▶ [Exercise] What is needed is an exact copy of the records, with the images left out.
*** Source data ***
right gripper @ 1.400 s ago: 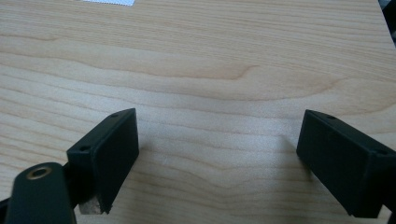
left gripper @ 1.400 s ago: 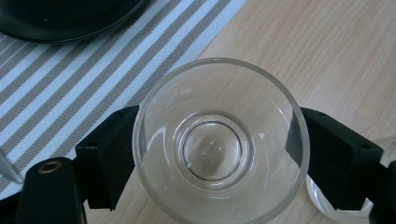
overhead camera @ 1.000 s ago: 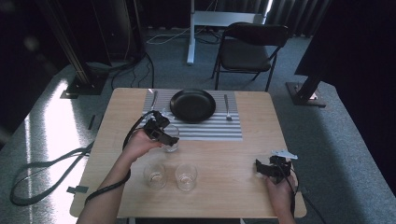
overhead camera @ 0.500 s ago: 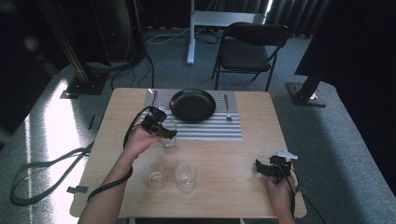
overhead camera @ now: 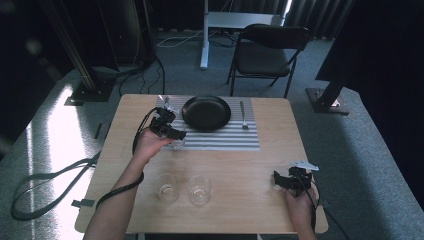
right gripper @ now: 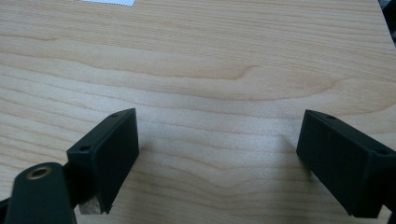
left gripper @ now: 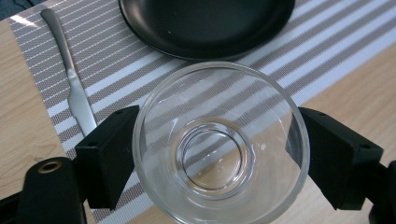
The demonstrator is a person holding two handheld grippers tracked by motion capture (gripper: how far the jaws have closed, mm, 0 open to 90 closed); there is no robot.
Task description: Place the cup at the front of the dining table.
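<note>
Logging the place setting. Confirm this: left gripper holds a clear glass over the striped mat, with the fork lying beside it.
Wrong in one respect. In the left gripper view, the utensil beside the glass on the striped mat is a knife, not a fork. The left gripper does hold the glass.

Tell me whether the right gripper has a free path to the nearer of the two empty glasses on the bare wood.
Probably yes. The right gripper is open and holds nothing, and only bare table lies between it and the nearer glass. The left gripper, shut on another glass, is off by the placemat.
</note>
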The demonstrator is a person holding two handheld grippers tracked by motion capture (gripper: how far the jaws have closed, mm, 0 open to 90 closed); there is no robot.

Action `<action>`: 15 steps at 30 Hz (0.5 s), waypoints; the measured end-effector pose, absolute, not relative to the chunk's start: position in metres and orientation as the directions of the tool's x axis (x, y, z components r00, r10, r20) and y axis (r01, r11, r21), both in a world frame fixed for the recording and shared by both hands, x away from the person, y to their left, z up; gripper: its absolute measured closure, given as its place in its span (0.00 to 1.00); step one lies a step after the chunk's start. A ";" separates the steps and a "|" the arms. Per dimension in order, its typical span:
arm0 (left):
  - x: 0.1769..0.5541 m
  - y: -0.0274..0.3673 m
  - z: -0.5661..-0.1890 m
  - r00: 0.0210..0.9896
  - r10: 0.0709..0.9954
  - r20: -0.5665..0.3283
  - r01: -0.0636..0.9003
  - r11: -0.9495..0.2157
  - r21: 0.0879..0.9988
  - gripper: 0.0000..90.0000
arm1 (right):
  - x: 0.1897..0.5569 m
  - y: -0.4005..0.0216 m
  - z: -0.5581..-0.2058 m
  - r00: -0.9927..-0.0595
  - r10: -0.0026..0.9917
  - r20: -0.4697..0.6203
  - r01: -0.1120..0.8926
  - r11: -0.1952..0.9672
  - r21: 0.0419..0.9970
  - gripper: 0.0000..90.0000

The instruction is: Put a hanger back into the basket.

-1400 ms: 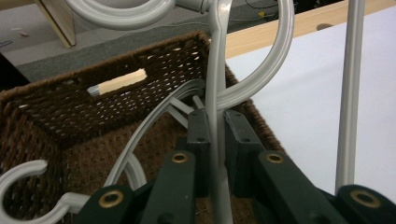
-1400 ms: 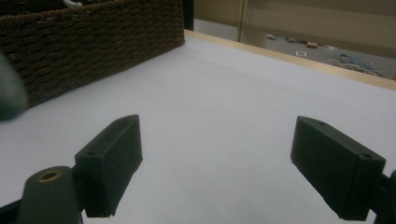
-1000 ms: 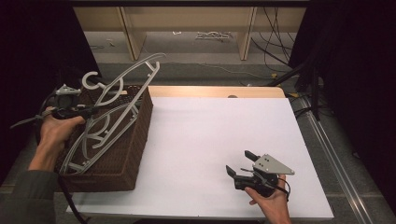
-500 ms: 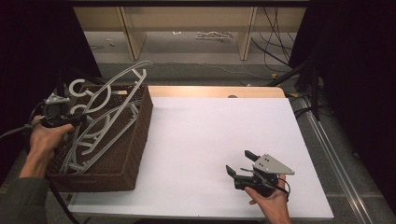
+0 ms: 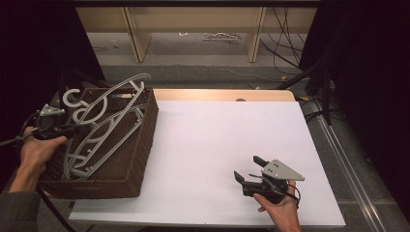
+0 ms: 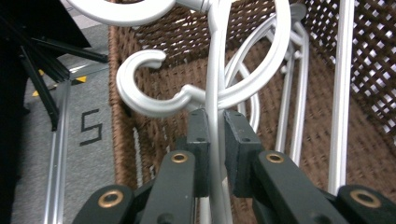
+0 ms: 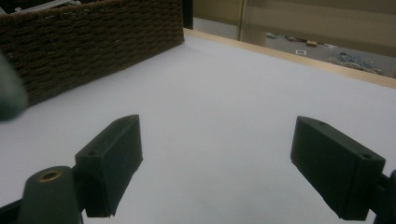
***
▶ [Output]
right gripper @ 1.400 s ago: 
left gripper @ 1.400 s ago: 
overhead camera @ 1.000 s ago: 
overhead camera @ 0.500 s ago: 
overhead camera @ now: 
right gripper @ now: 
left gripper @ now: 
The demonstrator is a person holding two handheld grippers tracked by motion capture (gripper: how far the jaws have closed, mm, 0 open to 90 closed); there is no robot.
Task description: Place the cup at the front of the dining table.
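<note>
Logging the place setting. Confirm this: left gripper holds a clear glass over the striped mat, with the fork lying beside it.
Wrong in one respect. In the left gripper view, the utensil beside the glass on the striped mat is a knife, not a fork. The left gripper does hold the glass.

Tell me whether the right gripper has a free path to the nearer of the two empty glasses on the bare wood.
Probably yes. The right gripper is open and holds nothing, and only bare table lies between it and the nearer glass. The left gripper, shut on another glass, is off by the placemat.
</note>
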The demonstrator is a person holding two handheld grippers tracked by motion capture (gripper: how far the jaws have closed, mm, 0 open to 90 closed); there is no robot.

Action `<action>`: 15 steps at 30 Hz (0.5 s), waypoints; the measured end-effector pose, absolute, not relative to the chunk's start: position in metres and orientation as the directions of the tool's x axis (x, y, z components r00, r10, r20) and y axis (r01, r11, r21), both in a world frame fixed for the recording and shared by both hands, x away from the person, y to their left, z up; gripper: its absolute measured closure, given as its place in its span (0.00 to 1.00); step one lies a step after the chunk's start. A ";" separates the steps and a "|" the arms. Per dimension in order, its typical span:
arm0 (left):
  - x: 0.1769..0.5541 m
  - y: -0.0274..0.3673 m
  - z: -0.5661..-0.1890 m
  - r00: 0.0210..0.9896
  - r10: 0.0709..0.9954
  - r20: -0.5665..0.3283
  - r01: -0.0636..0.9003
  - r11: -0.9495..0.2157
  - r21: 0.0879..0.9988
  - gripper: 0.0000..90.0000
arm1 (right):
  - x: 0.1897..0.5569 m
  - y: -0.4005..0.0216 m
  - z: -0.5581..-0.2058 m
  - r00: -0.9927..-0.0595
  - r10: -0.0026..0.9917
  - r20: -0.4697..0.6203
  - r01: -0.1120..0.8926
  - r11: -0.1952..0.9672
  - r21: 0.0419..0.9970
  - gripper: 0.0000..90.0000

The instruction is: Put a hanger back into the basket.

-1400 ms: 
-1400 ms: 
-1000 ms: 
-500 ms: 
+0 ms: 
+0 ms: 
+0 ms: 

The answer to this exercise has been fully stated.